On echocardiogram, Impella use for longer than 6 hours appears effective in assisting the left ventricle and maintaining the circulatory support. Only one patient had evidence of new mild aortic valve regurgitation after the removal of Impella. In addition, ejection fractions and other hemodynamic parameters improved both during LVAD support and after removal compared with before initiation (Figure 2). Ejection fractions improved from a mean of 17.9 ± 2.7% before Impella implantation to a mean of 35.6 ± 3.4% after Impella removal (Figure 2A). Furthermore, other hemodynamic parameters improved to a statistically significant degree in this cohort both during Impella support and after Impella removal compared with before Impella initiation. Cardiac output increased (Pre-Impella: 4.3 ± 0.3 L/min, with Impella: 6.7 ± 0.3 L/min; p < 0.0001 postexplantation: 7.8 ± 0.8 L/min; p = 0.0003) and cardiac indexes improved from an initial mean of 1.9 ± 0.1 L/min/m2 to 3.4 ± 0.2 L/min/m2 with Impella (p < 0.0001) and 3.9 ± 0.4 L/min/m2 after explantation (p = 0.0001; Figure 2B and C). Furthermore, pulmonary pressure measurements improved. Pulmonary artery systolic pressure decreased from a mean of 47.9 ± 2.9 mm Hg before Impella and decreasing to 36.8 ± 2.3 mm Hg with Impella (p = 0.0069) and 30.5 ± 3.4 mm Hg after explantation (p = 0.0013; Figure 2D). Mean pulmonary artery diastolic pressure decreased from 29.8 ± 1.8 mm Hg before Impella to 21.4 ± 1.4 mm Hg with Impella (p = 0.0011) and was 12.4 ± 1.6 mm Hg after Impella explantation (p < 0.0001; Figure 2E). Pulmonary capillary wedge pressure was also reduced on Impella support from a mean of 28.0 ± 1.4 mm Hg before initiation to a mean of 19.3 ± 1.4 mm Hg with Impella (p = 0.0003) and 11.6 ± 1.2 mm Hg after Impella removal (p < 0.0001; Figure 2F).

Figure 2
Figure 2:
Echocardiographic data. Before, with Impella, postexplantation. **p < 0.01, ***p < 0.001, ****p < 0.0001. A: Ejection fraction. B: Cardiac output. C: Cardiac index. D: Systolic pulmonary artery pressure. E: Diastolic pulmonary artery pressure. F: Pulmonary capillary wedge pressure. Represented as means with standard error of the mean.

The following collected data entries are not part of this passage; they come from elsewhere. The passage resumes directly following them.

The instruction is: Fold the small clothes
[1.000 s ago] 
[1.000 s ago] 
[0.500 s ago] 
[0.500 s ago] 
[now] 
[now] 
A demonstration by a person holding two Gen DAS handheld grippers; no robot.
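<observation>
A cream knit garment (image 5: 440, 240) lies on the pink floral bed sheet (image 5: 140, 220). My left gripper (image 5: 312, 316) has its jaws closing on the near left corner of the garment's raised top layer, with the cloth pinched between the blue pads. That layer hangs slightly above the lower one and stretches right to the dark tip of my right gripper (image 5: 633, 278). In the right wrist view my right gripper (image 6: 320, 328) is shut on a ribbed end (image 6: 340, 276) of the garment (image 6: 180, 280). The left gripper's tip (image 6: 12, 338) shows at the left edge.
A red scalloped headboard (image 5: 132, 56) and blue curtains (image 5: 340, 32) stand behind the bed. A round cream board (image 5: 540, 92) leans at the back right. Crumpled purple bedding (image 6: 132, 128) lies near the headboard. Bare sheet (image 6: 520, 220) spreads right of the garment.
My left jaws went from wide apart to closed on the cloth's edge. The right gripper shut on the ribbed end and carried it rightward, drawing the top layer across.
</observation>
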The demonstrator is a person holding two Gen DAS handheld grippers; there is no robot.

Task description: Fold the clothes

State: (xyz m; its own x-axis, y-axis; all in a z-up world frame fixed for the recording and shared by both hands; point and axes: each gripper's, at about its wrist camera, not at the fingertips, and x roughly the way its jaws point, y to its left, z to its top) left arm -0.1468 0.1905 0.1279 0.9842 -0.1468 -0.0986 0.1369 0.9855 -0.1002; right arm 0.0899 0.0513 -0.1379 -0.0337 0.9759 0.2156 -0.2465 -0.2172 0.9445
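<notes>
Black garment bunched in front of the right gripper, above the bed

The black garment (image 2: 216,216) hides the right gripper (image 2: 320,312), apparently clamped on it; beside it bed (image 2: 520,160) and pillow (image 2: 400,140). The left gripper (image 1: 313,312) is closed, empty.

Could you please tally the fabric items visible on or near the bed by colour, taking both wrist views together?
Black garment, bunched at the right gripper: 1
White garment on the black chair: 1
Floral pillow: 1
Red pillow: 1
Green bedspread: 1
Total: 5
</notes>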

After receiving their Impella 5.0, patients remained intubated for a median of 1.63 days (range: 5.8 hours–14.3 days). Median ICU stay length was 18 days (range: 7–34 days). Patients were on inotropic medications for a median of 15 days (range: 0–23 days) after receiving their Impella device (Table 2). The first two patients were kept on bed rest but early mobilization was attempted in the remaining 13 patients. Mobilization to chair or active ambulation was achieved in 10 out of these 13 patients (77%), an improvement which represents a unique approach to this patient population. Although supported with Impella, no patients developed arm edema as measured by physical exam and checking upper extremity pulses. Some clots in the static part of the Impella were noted on explantation but no patients had evidence of embolization, ischemic complications, or loss of device function. Furthermore, evidence of end-organ damage, such as blood urea nitrogen, creatinine, aspartate aminotransferase, ALT, and bilirubin decreased in these patients although these are not statistically significant (Table 4). Although the medians of some of these parameters, notably creatinine and ALT, were outside the normal range before Impella implantation, they begin improving immediately after Impella support and are in the normal range by day 10 after Impella insertion. None of these data reached statistical significance, however, because of the small number of data points. One Impella was implanted in a patient already receiving hemodialysis with the hope that recovery might be possible, but this patient did not survive. In addition, patients were able to have their devices removed without general anesthesia. Five (33%) of the patient cohort had their devices removed using local anesthesia without incurring any complications.

Table 4
Table 4:
Patient Biological Parameters Before and Immediately After Impella Implantation

Continuation to Durable Support

Five patients received an HMII device. For patients who bridged directly to an HMII device upon explantation of their Impella in the operating room,3 wait time was 5–9 days. Two patients received a HMII at a later time, 85 and 248 days after the implantation of their Impella 5.0. All five patients receiving a HMII remain alive at present. Two of these patients underwent heart transplantation successfully.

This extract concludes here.